Where did you study photography?

I studied photography in a private photography school in Florence that unfortunately no longer exists.

Have you studied photography in Australia?

Yes, I did three short courses at the ACP in Sydney after my year in Florence. A lighting course and a colour course, I loved both of these courses and met some great Australian photographers in the process.

Why did you switch careers at 35 and become a photographer?

I found myself at 35 living a life I no longer wanted. I was single, running my own clothing business in Sydney and living (and eating) alone. I realised thanks to winning client of the year at my local Thai take-away that I needed to change my life. I left to go to Italy for a one month Italian course and kept staying. I realised I no longer wanted to go back to my old life in Sydney and vowed to spend the second part of my life doing something I loved. That something was photography.

How did your big break into the world of photography happen?

My big break came when I had my first story published in Marie Claire Australia. As a final project at my photography school in Florence I photographed a travel story on Naples that was edited by my photographer teacher. I pitched it to Marie Claire in Australia and they bought it. They also published in the same issue a ‘style’ story I photographed on a make-up artist friend of mines apartment in Sydney. Thirteen pages in the first issue. I cried when I heard the news. Having those magazine ‘tear sheets’ were like gold, they opened doors.

What’s in my camera bag?

Most days you will find a Canon 5d Mark II, a canon 24-70mm lens, a Canon 85mm portrait lens and a Canon 50mm lens. I also love shooting portraits with my Leica M8.2 and have a 35mm Leica Summicron lens, 50mm Leica Summicron Lens and a 90 mm Leica Summicron lens. For creating light I use a Nikon SB 800 Speedlite and a Lastolite mini softbox that fits onto it. I also have a set of Hahnel Combi TF Pro remote control to trigger the speedlite. As well as a white and silver Lastolite reflector disc. For special assignments I rent lights or lens.

What advice do you have for other photographers trying to break into the industry?

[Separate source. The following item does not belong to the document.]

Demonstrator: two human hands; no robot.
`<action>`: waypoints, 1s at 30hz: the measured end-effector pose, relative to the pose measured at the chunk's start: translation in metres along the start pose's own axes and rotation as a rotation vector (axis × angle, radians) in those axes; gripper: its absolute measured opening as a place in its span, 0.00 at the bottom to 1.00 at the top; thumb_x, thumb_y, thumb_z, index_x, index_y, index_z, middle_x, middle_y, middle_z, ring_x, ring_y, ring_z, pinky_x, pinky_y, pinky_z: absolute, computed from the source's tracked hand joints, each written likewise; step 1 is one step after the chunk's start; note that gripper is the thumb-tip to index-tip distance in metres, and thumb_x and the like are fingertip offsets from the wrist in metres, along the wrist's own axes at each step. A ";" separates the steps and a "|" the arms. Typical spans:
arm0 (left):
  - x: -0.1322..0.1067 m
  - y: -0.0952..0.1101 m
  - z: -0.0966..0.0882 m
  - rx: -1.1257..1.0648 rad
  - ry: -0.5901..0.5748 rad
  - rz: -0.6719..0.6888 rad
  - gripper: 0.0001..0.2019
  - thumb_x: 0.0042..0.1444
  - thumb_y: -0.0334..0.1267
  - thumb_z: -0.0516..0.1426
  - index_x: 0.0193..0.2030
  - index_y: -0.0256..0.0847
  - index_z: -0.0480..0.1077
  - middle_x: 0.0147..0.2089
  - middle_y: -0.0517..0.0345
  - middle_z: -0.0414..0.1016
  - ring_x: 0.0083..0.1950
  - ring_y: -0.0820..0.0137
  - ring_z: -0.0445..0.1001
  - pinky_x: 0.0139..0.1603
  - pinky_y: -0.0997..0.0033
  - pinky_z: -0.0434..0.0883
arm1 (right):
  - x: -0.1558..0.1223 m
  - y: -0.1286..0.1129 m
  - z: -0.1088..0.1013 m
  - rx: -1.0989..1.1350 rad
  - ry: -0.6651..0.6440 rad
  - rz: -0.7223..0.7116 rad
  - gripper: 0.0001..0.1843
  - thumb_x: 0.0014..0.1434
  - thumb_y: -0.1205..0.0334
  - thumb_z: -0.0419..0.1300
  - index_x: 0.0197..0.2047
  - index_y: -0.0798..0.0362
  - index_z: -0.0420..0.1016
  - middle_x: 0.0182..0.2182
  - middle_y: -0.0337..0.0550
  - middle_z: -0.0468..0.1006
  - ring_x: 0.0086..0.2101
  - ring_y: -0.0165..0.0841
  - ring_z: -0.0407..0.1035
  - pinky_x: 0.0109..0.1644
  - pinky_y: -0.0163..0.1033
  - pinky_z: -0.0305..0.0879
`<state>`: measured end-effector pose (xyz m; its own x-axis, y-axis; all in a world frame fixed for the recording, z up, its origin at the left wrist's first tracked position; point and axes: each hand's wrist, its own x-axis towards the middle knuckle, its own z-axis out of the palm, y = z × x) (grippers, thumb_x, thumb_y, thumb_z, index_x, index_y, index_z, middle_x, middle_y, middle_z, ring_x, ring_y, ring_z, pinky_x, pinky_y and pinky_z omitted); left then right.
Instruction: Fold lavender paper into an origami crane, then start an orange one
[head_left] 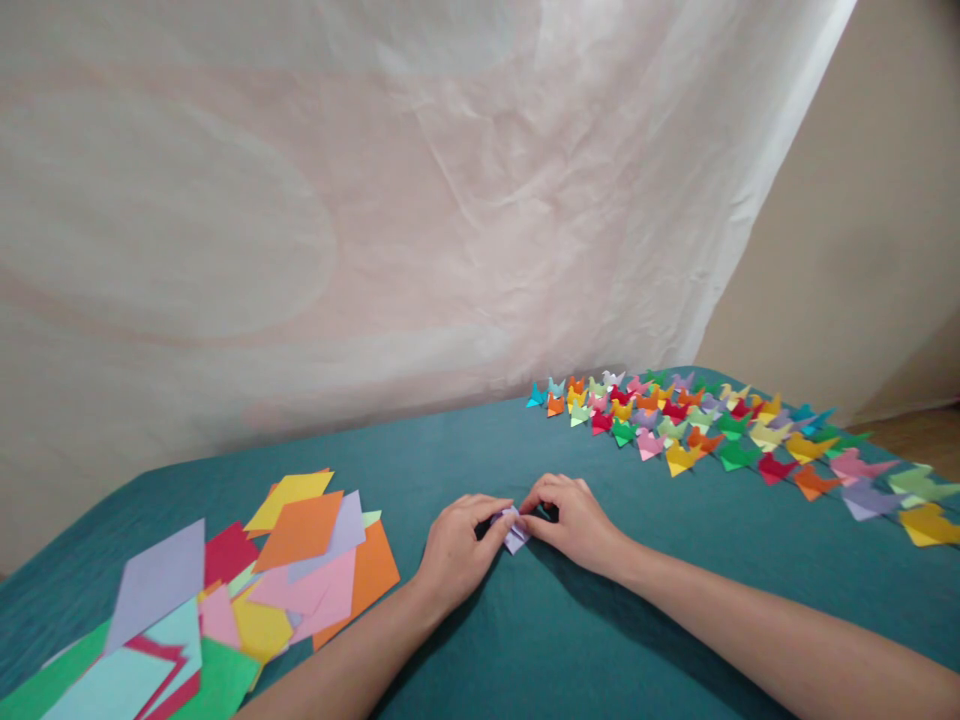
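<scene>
A small piece of folded lavender origami paper [515, 538] is held between my two hands, just above or on the teal cloth near the middle of the table. My left hand [466, 540] pinches its left side between thumb and fingers. From the other side, my right hand [571, 522] grips the upper right edge with thumb and index finger. The fingertips cover much of the paper, so its exact folded shape is hard to make out.
Loose coloured paper squares [300, 530] lie overlapping on the left. Rows of finished folded paper birds [682, 457] stand at the back right. The teal tablecloth [420, 450] covers the table, and a pale hanging sheet [450, 200] rises behind its far edge.
</scene>
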<state>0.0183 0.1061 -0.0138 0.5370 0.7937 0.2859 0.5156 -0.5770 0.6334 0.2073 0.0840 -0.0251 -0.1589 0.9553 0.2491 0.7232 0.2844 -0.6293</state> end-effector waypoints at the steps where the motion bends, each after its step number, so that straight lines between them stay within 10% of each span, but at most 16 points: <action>1: 0.000 0.000 0.000 -0.004 0.001 0.001 0.12 0.60 0.40 0.52 0.45 0.44 0.75 0.44 0.56 0.77 0.45 0.66 0.73 0.49 0.67 0.68 | 0.000 0.000 0.000 0.001 0.000 0.001 0.08 0.55 0.53 0.61 0.32 0.47 0.77 0.32 0.37 0.75 0.37 0.33 0.66 0.43 0.40 0.52; 30: 0.001 0.001 -0.001 -0.094 -0.010 0.034 0.14 0.63 0.41 0.49 0.43 0.45 0.76 0.41 0.56 0.77 0.44 0.67 0.73 0.47 0.69 0.68 | 0.001 -0.002 -0.002 -0.013 -0.008 0.004 0.06 0.55 0.56 0.61 0.32 0.47 0.77 0.32 0.37 0.75 0.37 0.33 0.67 0.42 0.40 0.52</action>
<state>0.0187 0.1067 -0.0117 0.5599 0.7717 0.3017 0.4323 -0.5828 0.6881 0.2071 0.0842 -0.0226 -0.1613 0.9570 0.2411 0.7328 0.2798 -0.6203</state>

Create your own work and pitch a story to a magazine (if you want to be published). I believe it is a great way to get published and it has worked for me numerous times throughout the years Most magazines won’t give a photographer a job based on their portfolio straight out of photography school. They are looking for signs you have worked. A body of work is vital even if you aim isn’t to get published. You need a great body of work to show your style to prospective clients.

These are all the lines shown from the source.